┏━━
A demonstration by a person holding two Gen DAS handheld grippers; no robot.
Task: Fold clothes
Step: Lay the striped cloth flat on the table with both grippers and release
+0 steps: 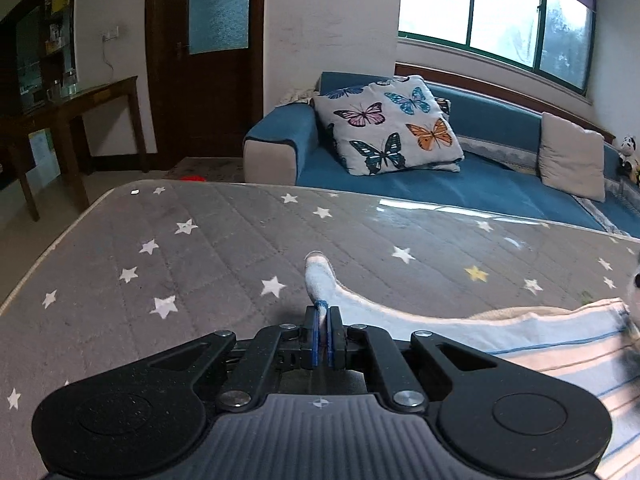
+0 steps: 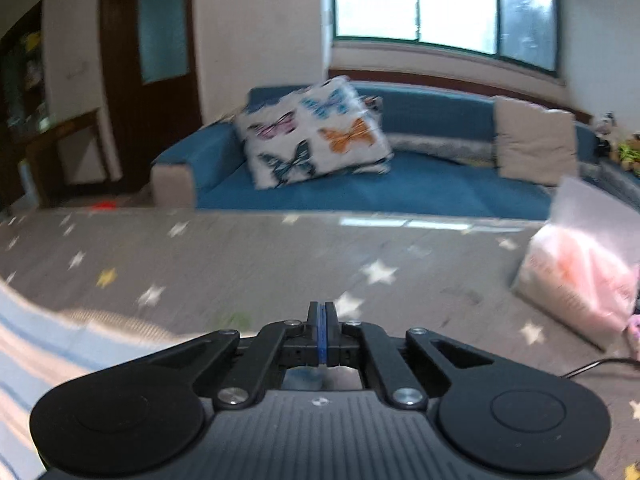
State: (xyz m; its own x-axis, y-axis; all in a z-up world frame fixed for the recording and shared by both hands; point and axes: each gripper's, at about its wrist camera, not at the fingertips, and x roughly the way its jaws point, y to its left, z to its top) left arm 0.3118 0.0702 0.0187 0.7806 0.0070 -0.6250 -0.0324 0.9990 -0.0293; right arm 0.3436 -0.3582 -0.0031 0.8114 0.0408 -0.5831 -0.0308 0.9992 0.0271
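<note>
The striped garment (image 1: pixel 552 344) you are folding lies in the lower right of your left wrist view, pale with thin blue and pinkish lines, spread over the grey star-printed table cover (image 1: pixel 180 248). One white corner of it runs up and leftward to the centre of the frame, where your left gripper (image 1: pixel 323 316) pinches it: the blue pads are pressed together on the cloth, and a stub of white fabric pokes up just above the fingertips.

In your right wrist view, which is blurred, the same garment (image 2: pixel 44 344) sits at the lower left edge, well to the left of your right gripper (image 2: pixel 321 314). That claw is pressed fully together with nothing between its pads, and only the bare star cover (image 2: pixel 280 264) lies ahead of it.

To the right of that gripper, near the frame's right edge, a translucent plastic bag (image 2: pixel 580 272) with pinkish contents rests on the cover.

Beyond the table, across the upper middle of both views, stands a blue sofa (image 1: pixel 440 188) with a butterfly cushion (image 1: pixel 388 124).
</note>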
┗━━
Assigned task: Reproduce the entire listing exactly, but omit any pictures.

Output:
A demonstration by a person holding two Gen DAS handheld grippers; no robot.
Task: Fold clothes
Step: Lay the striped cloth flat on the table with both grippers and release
+0 steps: 
+0 steps: 
State: (xyz m; its own x-axis, y-axis; all in a z-up world frame fixed for the recording and shared by both hands; point and axes: each gripper's, at about its wrist camera, not at the fingertips, and x roughly the way its jaws point, y to its left, z to its top) left arm 0.3118 0.0702 0.0187 0.7806 0.0070 -0.6250 -0.0324 0.9990 -0.0293; right arm 0.3436 -0.3582 -0.0031 0.8114 0.0408 -0.5831 -0.0308 0.9992 0.0271
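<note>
The striped garment (image 1: pixel 552 344) you are folding lies in the lower right of your left wrist view, pale with thin blue and pinkish lines, spread over the grey star-printed table cover (image 1: pixel 180 248). One white corner of it runs up and leftward to the centre of the frame, where your left gripper (image 1: pixel 323 316) pinches it: the blue pads are pressed together on the cloth, and a stub of white fabric pokes up just above the fingertips.

In your right wrist view, which is blurred, the same garment (image 2: pixel 44 344) sits at the lower left edge, well to the left of your right gripper (image 2: pixel 321 314). That claw is pressed fully together with nothing between its pads, and only the bare star cover (image 2: pixel 280 264) lies ahead of it.

To the right of that gripper, near the frame's right edge, a translucent plastic bag (image 2: pixel 580 272) with pinkish contents rests on the cover.

Beyond the table, across the upper middle of both views, stands a blue sofa (image 1: pixel 440 188) with a butterfly cushion (image 1: pixel 388 124).
</note>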

The requested output is now complete.